嚴癩頭在那裡訕了須臾,把一隻銅壺灌上熱水,自提往廚房對面那間屋裡。
這屋裡牆西牆東對著擺了兩張羅漢床,當中有張八仙桌,桌上放著盞油燈,捻子沒精打采地倒在一邊,暈著昏昏的一圈光。
良恭的臉半明半昧,正在牆東那張床上躺著,心想明日還要出去多問幾家包船的事,貨比三家,要同船家壓壓價錢。
聽見嚴癩頭進來,只瞥了他一眼。

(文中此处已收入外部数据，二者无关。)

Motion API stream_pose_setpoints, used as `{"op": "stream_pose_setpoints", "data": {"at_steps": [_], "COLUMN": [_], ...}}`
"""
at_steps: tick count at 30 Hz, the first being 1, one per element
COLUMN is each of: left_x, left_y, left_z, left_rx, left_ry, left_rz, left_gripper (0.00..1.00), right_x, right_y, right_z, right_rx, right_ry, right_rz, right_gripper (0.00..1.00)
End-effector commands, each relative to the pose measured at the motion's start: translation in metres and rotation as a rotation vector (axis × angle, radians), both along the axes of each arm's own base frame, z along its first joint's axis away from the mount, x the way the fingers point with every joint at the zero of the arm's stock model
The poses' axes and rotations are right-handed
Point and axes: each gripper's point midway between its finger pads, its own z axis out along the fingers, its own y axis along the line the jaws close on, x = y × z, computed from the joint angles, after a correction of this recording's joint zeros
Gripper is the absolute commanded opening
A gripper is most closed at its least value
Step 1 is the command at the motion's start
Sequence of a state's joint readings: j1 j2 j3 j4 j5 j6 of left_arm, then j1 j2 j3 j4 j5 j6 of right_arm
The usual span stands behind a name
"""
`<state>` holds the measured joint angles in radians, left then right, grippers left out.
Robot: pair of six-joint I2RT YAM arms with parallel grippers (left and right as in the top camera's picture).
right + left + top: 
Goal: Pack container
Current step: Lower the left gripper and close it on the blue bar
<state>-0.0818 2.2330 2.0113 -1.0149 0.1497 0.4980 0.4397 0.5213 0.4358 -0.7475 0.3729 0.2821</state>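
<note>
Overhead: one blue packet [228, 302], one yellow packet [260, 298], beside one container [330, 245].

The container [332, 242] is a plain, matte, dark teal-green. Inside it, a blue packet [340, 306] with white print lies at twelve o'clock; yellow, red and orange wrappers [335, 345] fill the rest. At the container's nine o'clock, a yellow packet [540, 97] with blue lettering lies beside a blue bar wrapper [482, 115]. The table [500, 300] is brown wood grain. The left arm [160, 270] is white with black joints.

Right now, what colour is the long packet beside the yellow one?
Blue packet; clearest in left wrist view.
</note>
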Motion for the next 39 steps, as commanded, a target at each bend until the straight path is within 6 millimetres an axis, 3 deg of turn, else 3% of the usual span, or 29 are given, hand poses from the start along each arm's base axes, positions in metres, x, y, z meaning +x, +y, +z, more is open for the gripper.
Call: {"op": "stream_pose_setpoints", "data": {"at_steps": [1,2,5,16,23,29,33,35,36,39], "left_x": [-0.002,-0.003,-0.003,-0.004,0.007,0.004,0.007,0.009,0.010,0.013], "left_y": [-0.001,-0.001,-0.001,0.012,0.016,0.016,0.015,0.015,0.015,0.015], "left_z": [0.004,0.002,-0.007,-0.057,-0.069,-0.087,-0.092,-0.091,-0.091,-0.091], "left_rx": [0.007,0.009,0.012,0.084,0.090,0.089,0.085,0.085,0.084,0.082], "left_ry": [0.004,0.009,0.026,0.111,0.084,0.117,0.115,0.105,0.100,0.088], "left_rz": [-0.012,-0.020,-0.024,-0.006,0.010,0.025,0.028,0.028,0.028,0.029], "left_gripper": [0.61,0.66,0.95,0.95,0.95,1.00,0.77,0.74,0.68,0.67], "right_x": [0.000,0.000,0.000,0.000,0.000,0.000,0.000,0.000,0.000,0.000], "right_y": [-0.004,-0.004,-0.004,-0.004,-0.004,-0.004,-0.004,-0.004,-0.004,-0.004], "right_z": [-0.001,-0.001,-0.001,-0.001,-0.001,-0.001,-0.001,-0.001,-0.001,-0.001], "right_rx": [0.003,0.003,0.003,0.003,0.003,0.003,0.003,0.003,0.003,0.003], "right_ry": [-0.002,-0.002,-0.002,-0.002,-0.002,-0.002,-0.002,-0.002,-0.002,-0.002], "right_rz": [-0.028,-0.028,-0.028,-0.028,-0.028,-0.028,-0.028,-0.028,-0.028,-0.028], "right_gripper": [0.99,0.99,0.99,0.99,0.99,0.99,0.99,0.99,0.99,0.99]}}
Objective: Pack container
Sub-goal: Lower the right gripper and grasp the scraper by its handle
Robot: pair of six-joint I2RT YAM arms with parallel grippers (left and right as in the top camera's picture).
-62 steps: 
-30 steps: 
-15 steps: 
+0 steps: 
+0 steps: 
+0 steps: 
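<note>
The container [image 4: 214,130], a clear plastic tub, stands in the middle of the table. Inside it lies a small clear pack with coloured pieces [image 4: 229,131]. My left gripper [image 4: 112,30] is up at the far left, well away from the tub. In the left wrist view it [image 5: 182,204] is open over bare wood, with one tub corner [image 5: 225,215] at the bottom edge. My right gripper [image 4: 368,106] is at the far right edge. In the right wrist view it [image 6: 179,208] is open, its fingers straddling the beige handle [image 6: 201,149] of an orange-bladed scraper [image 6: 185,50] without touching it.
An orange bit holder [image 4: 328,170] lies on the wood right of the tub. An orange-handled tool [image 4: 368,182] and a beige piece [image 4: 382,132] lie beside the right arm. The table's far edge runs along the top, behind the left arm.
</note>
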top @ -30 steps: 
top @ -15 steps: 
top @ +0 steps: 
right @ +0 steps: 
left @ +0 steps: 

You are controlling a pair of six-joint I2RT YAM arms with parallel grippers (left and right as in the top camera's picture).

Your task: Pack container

嚴癩頭擰著銅壺倒了盅水喝,喝完抹了一把嘴,向另一張羅漢床倒下去,「我聽說姑娘要與那邱三爺議親了。」
那昏昏的油燈忽然精神地抖動兩下,良恭也坐了起來,「什麼?」
嚴癩頭歪頭看他一眼,「你不知道這事?我方才聽花信姑娘說的,今日咱們出去打聽包船的時候,邱三爺和姑娘在屋裡商量著他也要回嘉興去,大約是要回去和邱家老爺太太說明這事。」
「姑娘答應了這事?」
「有什麼不答應的?她就是再有傾國傾城的美貌,總不能嫁給皇帝老爺去。退了安家的親事,眼前她能揀的人還有幾個?那邱三爺就算很好的了。你去南京那些日子,邱三與姑娘常來常往,姑娘短了什麼,他還都想得到。連這宅子也是他替姑娘租下來的,還費心拾掇了一番。依我看,他還算是個有心的人。」
良恭坐在那裡一動不動,眉影重重疊疊的,也不吭聲,不知在想些什麼。
嚴癩頭又看他兩回,不由得長嘆了一聲,「方才在廚房裡,花信姑娘對我說,讓我想都不要想,她是要到邱家去揀個管事的相公來嫁。」
說著向牆裡翻了個身,弄得床上「吱嘎」一氣亂響。那聲音尖利又沒有章法,好似有人捏著心狠狠地亂搓擠了幾下,有些說不出的難受。呆坐片刻後,良恭欠身吹了油燈,也睡了下去。
秋夜裡還偶然聞得幾聲吟蛩,稀稀拉拉的兩三點,邱綸因為睡不著,留心去聽這些輕盈的動靜,點算白天發生的一切,真像是一個沒頭沒腦的夢啊。
白日裡因為妙真的病,他始終處於亂糟糟轟隆隆的情緒里,來不及細想就一股腦地下了許多決心。此刻靜下來細想,也問自己是不是有些過分衝動?
可那是妙真啊,他痴迷了許多年的一個女人,這時候與她關係上的進展正值個風調雨順的時候,要是忽然打個停頓,又不知將要錯失幾何。